#### [Problem statement]
The copy you return must match the listing word for word and carry no pictures.

+ + + + + + +

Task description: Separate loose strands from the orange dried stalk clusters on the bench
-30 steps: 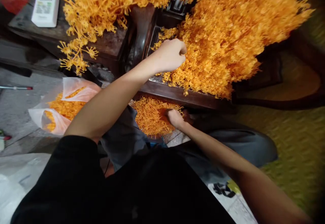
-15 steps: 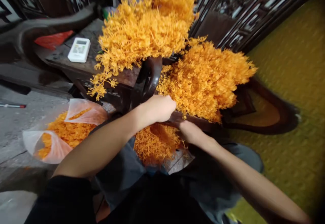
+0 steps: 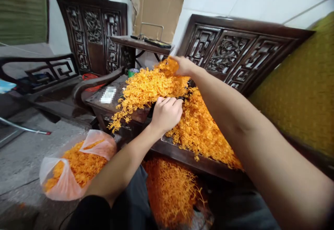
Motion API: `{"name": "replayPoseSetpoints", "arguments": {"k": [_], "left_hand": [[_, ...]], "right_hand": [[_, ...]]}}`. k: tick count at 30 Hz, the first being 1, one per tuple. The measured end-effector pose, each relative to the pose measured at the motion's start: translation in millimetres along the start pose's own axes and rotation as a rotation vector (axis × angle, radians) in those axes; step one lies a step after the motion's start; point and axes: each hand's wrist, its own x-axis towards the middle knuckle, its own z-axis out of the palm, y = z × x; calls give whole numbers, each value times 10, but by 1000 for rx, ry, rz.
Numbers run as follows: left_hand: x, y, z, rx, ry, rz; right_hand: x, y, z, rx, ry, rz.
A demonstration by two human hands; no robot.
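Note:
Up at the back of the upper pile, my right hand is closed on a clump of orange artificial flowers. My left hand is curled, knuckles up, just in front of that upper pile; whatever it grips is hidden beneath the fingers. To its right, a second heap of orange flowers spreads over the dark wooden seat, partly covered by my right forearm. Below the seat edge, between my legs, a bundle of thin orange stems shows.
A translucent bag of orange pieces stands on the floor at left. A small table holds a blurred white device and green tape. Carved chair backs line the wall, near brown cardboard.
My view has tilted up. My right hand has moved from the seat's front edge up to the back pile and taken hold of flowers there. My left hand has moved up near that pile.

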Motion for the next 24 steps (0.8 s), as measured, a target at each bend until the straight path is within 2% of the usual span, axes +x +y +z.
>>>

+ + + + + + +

#### [Worked solution]
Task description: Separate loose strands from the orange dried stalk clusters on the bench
-30 steps: 
-15 steps: 
+0 steps: 
Motion API: `{"name": "replayPoseSetpoints", "arguments": {"k": [_], "left_hand": [[_, ...]], "right_hand": [[_, ...]]}}`. k: tick count at 30 Hz, the first being 1, one per tuple. The measured end-effector pose, each relative to the pose measured at the motion's start: translation in millimetres along the start pose's own axes and rotation as a rotation vector (axis × angle, radians) in those axes; step one lies a step after the motion's start; point and axes: each hand's wrist, its own x-axis towards the middle knuckle, its own z-axis out of the palm, y = z × x; calls give whole numbers, each value times 10, but by 1000 for rx, ry, rz.
Numbers run as follows: left_hand: x, y, z, rx, ry, rz; right_hand: x, y, z, rx, ry, rz.
A demonstration by two human hands; no robot.
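Note:
Up at the back of the upper pile, my right hand is closed on a clump of orange artificial flowers. My left hand is curled, knuckles up, just in front of that upper pile; whatever it grips is hidden beneath the fingers. To its right, a second heap of orange flowers spreads over the dark wooden seat, partly covered by my right forearm. Below the seat edge, between my legs, a bundle of thin orange stems shows.
A translucent bag of orange pieces stands on the floor at left. A small table holds a blurred white device and green tape. Carved chair backs line the wall, near brown cardboard.
My view has tilted up. My right hand has moved from the seat's front edge up to the back pile and taken hold of flowers there. My left hand has moved up near that pile.
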
Motion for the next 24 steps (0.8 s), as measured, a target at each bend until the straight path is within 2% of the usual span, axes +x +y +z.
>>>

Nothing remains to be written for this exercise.